Find all lines in the records that include the word "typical", and copy them out.

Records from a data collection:
<<<<

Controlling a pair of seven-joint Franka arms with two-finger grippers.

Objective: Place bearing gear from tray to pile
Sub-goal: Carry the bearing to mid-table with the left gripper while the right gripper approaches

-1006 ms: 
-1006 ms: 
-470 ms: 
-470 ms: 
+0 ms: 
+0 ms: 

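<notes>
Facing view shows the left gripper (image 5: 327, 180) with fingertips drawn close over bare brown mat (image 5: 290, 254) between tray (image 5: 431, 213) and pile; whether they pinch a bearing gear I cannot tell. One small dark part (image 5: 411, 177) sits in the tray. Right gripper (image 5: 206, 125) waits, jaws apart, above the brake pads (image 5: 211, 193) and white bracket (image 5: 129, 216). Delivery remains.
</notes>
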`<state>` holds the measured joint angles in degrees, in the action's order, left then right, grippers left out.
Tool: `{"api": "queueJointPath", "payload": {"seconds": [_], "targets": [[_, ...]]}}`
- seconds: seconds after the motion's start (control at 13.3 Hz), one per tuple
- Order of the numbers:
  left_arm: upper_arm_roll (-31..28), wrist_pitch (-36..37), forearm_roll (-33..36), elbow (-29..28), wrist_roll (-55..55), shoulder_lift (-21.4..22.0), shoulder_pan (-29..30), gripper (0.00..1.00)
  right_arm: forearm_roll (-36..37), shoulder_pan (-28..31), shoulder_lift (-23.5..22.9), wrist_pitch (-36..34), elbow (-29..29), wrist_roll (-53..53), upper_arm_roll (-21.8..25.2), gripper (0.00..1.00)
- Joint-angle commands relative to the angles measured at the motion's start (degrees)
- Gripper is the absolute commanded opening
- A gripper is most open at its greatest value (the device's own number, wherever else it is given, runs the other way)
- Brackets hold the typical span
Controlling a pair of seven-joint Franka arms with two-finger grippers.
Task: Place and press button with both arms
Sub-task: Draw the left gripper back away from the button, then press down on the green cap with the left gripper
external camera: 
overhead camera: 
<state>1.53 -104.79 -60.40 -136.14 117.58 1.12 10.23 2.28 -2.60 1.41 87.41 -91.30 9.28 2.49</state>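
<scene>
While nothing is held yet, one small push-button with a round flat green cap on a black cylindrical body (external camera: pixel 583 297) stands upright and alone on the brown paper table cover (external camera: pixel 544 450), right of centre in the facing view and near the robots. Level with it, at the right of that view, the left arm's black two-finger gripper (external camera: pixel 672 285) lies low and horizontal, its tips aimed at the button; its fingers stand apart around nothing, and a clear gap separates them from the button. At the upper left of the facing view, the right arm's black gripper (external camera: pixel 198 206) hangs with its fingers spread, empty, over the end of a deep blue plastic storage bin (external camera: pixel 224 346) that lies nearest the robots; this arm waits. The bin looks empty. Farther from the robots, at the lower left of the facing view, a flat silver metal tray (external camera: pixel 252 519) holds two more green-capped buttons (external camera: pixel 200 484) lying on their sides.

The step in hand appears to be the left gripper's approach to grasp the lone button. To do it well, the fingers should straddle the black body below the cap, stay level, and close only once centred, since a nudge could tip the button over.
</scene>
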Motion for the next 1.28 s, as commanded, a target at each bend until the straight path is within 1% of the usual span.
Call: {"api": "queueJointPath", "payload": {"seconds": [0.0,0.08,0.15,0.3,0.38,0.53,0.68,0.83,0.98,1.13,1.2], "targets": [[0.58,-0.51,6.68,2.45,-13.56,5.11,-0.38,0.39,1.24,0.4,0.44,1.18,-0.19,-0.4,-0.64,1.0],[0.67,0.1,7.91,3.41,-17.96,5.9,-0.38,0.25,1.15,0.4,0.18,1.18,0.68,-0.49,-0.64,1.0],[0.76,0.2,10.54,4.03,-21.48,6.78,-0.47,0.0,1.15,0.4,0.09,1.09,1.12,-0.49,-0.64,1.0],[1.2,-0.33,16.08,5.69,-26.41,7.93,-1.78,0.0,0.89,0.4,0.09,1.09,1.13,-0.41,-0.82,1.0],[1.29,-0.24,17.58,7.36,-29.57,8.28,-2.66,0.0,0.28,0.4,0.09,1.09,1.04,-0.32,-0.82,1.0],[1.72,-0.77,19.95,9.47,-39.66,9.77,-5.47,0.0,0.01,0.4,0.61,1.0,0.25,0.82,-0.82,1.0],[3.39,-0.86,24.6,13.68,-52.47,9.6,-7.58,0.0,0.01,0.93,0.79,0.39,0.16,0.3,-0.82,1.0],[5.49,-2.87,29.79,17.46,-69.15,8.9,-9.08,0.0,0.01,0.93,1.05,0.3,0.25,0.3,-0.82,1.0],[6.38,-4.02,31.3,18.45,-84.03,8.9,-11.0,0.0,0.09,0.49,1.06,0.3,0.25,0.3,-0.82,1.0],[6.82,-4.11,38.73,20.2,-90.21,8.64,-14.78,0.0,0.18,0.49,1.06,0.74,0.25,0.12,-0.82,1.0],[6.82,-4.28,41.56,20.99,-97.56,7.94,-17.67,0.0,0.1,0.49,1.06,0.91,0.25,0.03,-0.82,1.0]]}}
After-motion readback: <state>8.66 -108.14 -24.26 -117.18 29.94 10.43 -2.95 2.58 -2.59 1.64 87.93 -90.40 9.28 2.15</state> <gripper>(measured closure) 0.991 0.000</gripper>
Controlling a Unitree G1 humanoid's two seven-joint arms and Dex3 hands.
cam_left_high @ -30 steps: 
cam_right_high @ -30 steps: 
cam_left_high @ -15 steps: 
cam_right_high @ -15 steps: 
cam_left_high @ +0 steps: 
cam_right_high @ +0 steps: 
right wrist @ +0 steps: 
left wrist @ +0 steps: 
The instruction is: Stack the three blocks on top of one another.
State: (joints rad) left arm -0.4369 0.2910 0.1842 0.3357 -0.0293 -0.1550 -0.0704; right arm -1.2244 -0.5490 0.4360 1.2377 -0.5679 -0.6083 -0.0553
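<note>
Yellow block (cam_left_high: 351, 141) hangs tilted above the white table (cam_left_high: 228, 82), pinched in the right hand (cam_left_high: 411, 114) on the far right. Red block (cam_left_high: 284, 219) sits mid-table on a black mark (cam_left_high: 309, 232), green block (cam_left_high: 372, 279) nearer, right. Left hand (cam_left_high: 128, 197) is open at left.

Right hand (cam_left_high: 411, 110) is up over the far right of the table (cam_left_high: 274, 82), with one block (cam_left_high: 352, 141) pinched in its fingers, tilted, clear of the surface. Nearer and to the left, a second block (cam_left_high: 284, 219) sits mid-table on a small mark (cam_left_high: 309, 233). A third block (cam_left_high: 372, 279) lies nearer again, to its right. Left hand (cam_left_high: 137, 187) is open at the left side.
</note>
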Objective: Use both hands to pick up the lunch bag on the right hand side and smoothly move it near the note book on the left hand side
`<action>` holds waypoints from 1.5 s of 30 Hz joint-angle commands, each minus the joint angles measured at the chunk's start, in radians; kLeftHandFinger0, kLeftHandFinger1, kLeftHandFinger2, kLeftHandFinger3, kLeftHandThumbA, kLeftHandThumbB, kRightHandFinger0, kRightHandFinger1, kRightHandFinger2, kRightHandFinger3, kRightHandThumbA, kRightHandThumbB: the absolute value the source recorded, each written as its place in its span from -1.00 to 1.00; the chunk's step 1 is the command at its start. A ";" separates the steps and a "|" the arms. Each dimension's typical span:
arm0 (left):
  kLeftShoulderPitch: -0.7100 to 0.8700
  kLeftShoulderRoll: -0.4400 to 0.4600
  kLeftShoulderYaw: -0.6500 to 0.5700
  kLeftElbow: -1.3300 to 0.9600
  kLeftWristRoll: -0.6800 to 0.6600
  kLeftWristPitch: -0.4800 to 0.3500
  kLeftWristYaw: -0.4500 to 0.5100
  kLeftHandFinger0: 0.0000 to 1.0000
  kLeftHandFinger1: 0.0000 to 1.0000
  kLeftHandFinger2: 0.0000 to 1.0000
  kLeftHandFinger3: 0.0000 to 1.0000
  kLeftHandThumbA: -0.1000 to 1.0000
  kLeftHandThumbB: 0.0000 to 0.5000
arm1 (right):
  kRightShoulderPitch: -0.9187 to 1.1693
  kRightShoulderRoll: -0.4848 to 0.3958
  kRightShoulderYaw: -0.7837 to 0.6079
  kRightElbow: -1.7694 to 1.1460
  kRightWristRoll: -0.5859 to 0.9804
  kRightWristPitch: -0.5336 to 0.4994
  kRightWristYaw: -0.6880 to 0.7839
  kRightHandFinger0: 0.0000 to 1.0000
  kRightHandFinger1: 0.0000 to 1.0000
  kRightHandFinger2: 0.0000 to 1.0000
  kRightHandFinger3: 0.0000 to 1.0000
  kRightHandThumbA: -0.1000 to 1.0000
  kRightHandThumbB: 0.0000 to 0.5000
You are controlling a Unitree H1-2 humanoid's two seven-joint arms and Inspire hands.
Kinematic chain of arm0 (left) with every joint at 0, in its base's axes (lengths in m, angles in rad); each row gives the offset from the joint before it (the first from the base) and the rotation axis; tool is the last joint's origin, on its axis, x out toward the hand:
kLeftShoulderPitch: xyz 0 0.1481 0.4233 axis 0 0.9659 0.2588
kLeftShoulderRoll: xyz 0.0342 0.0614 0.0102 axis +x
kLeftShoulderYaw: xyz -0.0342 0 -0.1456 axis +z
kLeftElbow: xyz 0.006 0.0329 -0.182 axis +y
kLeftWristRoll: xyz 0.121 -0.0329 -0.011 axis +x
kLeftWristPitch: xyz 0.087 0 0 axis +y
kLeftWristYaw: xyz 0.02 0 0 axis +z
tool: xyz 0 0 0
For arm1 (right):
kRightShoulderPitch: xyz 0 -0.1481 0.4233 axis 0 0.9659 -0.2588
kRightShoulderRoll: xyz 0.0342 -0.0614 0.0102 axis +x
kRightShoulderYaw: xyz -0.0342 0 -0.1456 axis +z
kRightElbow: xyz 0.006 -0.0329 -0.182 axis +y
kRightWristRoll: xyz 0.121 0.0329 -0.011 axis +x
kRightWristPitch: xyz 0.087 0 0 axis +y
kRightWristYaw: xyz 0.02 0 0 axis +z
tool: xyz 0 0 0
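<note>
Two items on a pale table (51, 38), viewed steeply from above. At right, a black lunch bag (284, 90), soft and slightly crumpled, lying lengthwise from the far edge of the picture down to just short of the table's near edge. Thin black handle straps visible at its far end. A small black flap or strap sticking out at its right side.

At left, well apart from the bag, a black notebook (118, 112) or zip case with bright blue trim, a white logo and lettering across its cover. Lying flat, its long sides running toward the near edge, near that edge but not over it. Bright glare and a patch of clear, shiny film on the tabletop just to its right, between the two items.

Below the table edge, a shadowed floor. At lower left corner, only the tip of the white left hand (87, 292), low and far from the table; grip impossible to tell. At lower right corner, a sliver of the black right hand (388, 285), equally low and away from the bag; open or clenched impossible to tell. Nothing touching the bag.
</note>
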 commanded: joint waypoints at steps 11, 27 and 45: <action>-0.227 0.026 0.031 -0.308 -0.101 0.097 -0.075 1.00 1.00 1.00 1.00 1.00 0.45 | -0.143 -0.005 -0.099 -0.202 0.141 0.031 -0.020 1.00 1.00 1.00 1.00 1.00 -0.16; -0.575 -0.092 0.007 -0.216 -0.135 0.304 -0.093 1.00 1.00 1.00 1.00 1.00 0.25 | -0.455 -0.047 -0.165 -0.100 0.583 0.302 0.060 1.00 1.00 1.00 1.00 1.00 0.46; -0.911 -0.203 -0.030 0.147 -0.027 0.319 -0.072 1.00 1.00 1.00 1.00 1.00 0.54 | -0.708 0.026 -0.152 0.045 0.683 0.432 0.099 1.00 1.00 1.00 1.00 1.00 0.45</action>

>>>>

Worked solution:
- Brackets hold the typical span
`<action>` holds waypoints from 1.5 s of 30 Hz joint-angle commands, each minus the joint angles measured at the chunk's start, in radians; kLeftHandFinger0, kLeftHandFinger1, kLeftHandFinger2, kLeftHandFinger3, kLeftHandThumbA, kLeftHandThumbB, kRightHandFinger0, kRightHandFinger1, kRightHandFinger2, kRightHandFinger3, kRightHandThumbA, kRightHandThumbB: the absolute value the source recorded, each written as its place in its span from -1.00 to 1.00; the chunk's step 1 is the command at its start. A ";" separates the steps and a "|" the arms. Each dimension's typical span:

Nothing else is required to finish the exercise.